**PROMPT:**
From the entries below, return exactly the lines beginning at the one that contains "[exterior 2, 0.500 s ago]" and ending at the one that contains "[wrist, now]", both of them included, and only those lines.

---------- RECORDS FOR THE EXERCISE

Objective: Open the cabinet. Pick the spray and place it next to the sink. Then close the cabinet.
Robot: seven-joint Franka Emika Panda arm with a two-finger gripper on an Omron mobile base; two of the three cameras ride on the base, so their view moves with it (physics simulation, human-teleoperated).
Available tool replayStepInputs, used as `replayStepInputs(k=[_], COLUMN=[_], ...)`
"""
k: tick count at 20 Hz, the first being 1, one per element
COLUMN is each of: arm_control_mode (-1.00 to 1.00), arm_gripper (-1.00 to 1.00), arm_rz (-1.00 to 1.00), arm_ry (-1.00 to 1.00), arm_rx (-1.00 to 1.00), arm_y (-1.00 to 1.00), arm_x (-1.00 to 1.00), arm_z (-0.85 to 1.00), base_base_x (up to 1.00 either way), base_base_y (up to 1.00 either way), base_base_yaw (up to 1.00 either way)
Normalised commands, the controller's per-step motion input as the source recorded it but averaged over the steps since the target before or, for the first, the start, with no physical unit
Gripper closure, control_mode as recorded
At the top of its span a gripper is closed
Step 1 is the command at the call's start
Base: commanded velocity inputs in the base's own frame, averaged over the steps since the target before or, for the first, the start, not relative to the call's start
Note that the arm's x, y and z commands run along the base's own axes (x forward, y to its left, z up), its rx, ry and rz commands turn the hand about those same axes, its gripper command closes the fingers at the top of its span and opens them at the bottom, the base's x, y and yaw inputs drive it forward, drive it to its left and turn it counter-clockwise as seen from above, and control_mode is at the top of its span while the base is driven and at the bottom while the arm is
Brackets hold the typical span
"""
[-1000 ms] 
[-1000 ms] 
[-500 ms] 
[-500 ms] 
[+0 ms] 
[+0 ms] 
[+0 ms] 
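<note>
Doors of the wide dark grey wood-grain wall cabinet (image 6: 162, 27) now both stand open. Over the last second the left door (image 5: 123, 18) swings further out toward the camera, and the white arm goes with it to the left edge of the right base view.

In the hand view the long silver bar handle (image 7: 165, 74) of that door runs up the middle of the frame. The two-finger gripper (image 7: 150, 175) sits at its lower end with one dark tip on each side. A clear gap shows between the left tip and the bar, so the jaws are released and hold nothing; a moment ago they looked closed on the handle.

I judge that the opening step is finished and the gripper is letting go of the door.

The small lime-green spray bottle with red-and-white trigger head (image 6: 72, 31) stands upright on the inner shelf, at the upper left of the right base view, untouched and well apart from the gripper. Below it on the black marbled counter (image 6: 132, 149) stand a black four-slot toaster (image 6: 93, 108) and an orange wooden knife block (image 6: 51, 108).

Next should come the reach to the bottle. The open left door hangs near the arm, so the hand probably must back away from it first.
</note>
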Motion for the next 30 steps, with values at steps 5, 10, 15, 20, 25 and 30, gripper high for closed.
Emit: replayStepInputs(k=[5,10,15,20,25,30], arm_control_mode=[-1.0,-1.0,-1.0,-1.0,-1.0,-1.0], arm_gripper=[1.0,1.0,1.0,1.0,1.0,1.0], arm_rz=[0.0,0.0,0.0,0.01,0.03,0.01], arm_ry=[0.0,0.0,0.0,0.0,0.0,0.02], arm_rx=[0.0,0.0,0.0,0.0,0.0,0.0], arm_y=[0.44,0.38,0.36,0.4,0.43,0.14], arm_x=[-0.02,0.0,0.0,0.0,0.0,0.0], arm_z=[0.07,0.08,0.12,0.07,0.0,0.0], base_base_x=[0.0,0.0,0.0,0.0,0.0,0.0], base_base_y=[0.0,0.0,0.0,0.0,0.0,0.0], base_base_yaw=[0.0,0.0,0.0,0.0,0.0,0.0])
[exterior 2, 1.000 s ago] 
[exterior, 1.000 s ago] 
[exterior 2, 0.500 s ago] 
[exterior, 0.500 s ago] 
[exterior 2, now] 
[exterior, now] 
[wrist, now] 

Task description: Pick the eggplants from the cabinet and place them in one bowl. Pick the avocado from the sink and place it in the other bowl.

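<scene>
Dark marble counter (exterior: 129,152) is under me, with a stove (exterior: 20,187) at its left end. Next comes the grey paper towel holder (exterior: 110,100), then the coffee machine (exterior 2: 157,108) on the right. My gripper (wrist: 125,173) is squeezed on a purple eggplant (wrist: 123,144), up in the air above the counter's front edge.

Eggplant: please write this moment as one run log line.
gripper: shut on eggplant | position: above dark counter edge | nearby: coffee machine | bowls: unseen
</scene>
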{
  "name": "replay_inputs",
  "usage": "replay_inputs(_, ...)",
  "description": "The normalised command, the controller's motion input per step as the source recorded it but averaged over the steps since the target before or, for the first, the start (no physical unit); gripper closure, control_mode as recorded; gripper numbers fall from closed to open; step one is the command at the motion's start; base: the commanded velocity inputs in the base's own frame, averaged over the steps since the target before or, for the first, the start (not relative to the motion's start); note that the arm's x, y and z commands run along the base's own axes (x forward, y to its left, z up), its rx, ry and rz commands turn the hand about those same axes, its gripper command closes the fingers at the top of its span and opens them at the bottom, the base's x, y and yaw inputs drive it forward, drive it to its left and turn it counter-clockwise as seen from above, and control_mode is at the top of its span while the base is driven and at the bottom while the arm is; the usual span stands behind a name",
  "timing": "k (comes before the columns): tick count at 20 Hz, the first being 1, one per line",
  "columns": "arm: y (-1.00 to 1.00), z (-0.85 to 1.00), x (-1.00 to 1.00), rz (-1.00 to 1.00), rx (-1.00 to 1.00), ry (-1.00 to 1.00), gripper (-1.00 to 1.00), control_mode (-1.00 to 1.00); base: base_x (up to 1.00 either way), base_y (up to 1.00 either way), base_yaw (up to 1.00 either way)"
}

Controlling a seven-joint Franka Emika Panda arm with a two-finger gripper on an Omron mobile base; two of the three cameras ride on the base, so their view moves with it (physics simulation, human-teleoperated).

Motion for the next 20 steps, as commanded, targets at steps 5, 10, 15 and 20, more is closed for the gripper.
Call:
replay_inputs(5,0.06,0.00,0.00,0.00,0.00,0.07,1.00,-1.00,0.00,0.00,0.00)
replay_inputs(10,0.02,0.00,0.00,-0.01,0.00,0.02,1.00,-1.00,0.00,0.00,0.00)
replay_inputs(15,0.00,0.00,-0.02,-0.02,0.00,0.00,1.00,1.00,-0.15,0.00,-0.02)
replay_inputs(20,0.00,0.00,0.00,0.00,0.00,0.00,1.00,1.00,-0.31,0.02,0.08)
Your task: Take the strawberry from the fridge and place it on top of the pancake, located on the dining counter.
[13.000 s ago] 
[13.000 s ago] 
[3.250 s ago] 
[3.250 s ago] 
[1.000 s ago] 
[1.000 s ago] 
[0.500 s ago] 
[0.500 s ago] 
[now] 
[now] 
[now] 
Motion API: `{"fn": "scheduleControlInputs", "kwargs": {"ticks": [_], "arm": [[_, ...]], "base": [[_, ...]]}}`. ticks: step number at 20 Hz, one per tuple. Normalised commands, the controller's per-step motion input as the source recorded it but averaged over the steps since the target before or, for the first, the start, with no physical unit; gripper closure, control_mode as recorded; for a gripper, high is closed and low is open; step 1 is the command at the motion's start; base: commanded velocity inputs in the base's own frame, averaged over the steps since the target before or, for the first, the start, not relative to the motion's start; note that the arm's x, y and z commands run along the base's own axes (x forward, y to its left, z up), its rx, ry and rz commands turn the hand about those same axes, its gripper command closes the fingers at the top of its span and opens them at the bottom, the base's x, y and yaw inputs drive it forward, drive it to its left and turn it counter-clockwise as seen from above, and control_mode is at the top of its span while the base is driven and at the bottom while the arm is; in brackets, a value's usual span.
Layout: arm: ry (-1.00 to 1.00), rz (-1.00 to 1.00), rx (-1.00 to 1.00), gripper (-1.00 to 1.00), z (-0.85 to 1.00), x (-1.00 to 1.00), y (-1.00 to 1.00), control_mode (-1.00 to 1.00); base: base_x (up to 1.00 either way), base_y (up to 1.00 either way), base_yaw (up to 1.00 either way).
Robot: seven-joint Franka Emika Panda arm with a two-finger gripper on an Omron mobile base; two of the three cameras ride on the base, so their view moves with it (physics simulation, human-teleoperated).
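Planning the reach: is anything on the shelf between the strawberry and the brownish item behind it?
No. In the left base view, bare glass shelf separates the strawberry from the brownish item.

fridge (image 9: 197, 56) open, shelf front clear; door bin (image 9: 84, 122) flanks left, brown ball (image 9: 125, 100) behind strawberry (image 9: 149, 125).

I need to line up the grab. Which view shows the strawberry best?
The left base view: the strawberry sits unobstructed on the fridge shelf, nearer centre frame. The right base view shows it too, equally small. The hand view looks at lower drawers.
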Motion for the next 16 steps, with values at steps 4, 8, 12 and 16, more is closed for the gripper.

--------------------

**THE ANSWER:**
[exterior 2, 0.500 s ago] 
[exterior, 0.500 s ago] 
[exterior 2, now] 
[exterior, now] 
[wrist, now] 

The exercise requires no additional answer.